For the listing below, print exactly the lines from the line with "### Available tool" to the line with "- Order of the", both included, and nothing beyond them.

Segment Open

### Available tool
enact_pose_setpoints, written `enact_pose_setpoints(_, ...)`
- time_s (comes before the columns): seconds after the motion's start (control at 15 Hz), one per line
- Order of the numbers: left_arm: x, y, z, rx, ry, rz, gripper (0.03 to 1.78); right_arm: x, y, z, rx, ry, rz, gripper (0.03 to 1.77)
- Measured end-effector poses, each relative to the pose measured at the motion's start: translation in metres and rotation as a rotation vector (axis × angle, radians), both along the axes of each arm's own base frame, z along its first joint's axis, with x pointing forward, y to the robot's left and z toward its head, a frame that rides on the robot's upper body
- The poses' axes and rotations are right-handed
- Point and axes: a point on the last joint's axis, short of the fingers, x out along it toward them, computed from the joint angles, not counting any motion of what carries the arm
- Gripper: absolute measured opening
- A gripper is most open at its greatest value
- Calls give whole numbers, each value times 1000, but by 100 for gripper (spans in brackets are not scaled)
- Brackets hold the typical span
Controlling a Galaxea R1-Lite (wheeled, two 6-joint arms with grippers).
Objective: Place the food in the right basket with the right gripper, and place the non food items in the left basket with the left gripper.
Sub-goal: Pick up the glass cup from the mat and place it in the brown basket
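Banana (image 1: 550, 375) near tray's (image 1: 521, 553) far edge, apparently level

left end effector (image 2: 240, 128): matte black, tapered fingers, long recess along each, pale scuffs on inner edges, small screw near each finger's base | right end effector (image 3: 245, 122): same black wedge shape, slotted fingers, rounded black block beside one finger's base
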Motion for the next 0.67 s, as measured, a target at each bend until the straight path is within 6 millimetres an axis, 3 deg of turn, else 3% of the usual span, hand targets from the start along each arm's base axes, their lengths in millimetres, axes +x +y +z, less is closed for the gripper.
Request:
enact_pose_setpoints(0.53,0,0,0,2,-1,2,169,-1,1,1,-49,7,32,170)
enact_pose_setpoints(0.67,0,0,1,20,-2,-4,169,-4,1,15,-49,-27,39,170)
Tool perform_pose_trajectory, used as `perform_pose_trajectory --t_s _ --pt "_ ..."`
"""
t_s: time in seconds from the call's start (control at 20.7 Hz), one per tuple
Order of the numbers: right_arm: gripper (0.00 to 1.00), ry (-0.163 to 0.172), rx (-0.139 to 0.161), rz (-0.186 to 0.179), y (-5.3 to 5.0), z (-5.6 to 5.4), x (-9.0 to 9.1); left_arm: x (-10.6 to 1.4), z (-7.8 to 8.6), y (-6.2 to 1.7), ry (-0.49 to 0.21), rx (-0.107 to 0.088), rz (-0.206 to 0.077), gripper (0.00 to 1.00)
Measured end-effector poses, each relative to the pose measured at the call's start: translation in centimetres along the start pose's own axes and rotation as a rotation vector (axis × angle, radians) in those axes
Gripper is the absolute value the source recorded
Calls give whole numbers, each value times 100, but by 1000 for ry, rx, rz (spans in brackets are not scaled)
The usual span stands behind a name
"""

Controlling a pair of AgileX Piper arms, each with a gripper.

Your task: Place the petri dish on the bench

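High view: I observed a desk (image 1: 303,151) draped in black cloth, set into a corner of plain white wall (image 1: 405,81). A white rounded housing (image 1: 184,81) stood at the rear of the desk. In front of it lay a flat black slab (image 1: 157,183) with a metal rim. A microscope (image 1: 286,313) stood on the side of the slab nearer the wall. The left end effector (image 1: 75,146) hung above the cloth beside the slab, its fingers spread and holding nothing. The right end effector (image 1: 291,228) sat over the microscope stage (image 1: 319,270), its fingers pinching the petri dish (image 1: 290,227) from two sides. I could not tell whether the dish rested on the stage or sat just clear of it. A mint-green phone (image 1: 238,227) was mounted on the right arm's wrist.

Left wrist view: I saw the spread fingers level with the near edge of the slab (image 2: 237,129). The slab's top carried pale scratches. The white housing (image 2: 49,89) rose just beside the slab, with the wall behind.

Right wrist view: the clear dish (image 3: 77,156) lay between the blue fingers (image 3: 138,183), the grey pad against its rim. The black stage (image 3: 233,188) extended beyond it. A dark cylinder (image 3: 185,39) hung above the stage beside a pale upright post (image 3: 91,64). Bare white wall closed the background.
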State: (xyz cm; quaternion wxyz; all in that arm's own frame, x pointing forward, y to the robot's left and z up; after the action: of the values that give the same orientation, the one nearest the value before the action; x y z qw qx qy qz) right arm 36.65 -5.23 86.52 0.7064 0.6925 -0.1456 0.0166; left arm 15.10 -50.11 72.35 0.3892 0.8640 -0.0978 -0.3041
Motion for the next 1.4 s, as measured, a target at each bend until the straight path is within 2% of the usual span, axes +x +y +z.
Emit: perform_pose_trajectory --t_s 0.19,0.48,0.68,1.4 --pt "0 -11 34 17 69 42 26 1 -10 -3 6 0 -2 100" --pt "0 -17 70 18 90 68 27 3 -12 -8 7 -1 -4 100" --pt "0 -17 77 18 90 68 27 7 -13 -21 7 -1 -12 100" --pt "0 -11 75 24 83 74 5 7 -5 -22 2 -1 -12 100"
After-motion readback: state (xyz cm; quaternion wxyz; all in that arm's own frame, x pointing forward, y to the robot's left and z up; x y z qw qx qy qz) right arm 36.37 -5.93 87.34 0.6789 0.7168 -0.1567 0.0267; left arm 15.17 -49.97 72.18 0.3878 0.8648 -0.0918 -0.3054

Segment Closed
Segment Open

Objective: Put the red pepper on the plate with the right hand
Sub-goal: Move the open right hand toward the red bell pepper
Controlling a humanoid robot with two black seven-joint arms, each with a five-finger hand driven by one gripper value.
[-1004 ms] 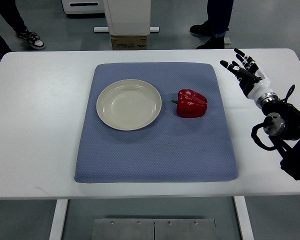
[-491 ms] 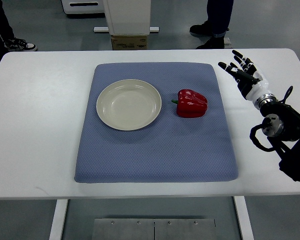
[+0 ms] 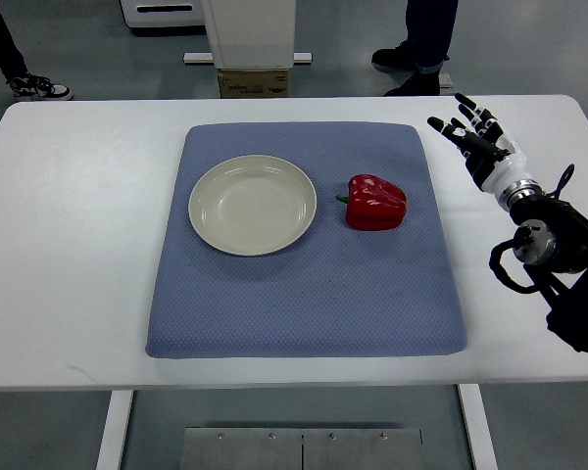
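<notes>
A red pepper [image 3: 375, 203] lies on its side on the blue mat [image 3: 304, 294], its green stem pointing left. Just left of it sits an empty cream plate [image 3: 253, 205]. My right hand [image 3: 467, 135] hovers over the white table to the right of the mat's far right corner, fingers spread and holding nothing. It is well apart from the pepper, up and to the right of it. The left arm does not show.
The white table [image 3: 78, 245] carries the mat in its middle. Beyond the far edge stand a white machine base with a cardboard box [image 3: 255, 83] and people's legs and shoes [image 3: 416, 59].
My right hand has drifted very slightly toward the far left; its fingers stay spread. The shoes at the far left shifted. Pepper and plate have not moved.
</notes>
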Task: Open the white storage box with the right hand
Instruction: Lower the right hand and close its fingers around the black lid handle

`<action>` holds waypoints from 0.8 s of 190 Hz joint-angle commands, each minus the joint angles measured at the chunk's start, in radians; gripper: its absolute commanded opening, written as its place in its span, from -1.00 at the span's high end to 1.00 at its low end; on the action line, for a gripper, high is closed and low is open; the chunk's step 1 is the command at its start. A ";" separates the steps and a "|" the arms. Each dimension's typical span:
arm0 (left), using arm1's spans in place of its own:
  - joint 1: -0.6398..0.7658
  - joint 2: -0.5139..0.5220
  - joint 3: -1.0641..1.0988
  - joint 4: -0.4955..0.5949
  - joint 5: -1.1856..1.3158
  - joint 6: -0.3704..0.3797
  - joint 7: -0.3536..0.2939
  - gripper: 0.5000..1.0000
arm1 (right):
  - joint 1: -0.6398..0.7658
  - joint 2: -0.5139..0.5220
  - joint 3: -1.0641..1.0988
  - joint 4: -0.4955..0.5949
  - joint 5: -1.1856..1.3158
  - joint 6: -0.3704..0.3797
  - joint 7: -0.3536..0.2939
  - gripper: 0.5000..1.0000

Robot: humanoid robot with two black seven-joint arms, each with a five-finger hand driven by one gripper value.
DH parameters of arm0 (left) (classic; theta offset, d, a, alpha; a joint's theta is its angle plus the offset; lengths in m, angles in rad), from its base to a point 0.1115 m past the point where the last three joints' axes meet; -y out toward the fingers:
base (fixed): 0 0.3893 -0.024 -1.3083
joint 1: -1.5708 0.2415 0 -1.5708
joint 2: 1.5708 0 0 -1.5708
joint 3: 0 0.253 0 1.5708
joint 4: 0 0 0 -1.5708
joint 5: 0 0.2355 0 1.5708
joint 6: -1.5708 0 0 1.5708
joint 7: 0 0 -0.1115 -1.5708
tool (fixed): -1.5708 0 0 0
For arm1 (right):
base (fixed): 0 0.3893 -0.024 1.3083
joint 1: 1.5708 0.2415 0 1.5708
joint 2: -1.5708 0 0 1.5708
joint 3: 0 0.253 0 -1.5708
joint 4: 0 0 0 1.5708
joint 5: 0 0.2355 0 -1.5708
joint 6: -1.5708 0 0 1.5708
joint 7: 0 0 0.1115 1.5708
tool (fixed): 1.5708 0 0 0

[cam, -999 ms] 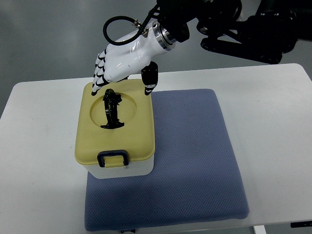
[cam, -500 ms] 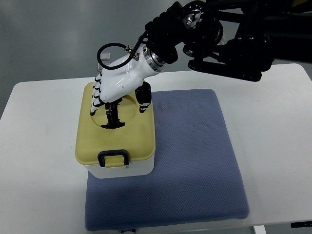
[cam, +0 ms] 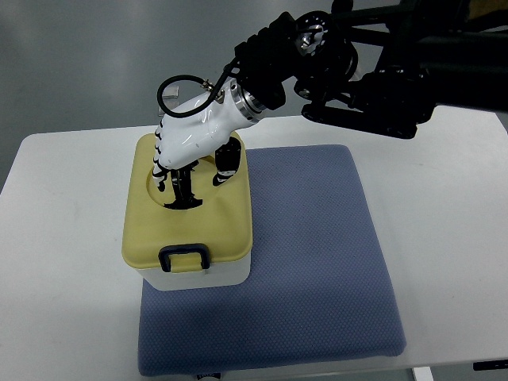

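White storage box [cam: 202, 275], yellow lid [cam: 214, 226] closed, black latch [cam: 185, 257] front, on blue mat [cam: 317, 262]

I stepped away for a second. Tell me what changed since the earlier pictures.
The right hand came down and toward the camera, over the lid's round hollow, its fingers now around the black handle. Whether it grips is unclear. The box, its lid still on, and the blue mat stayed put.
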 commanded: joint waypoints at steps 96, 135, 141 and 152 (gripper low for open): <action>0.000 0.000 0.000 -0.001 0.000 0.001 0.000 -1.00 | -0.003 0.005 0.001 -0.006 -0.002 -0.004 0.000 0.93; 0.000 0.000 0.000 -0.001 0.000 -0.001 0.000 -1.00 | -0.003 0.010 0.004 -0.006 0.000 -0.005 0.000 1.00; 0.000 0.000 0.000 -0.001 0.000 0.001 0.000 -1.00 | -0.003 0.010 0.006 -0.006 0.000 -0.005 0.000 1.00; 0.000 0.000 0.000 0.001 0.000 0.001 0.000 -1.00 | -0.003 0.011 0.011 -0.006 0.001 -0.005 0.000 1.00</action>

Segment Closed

- [Result of this exercise]:
### Available tool
enact_pose_setpoints, written `enact_pose_setpoints(_, ...)`
- time_s (comes before the columns): seconds after the motion's start (control at 15 Hz), one per line
- Order of the numbers: left_arm: x, y, z, rx, ry, rz, gripper (0.03 to 1.78); right_arm: x, y, z, rx, ry, rz, gripper (0.03 to 1.77)

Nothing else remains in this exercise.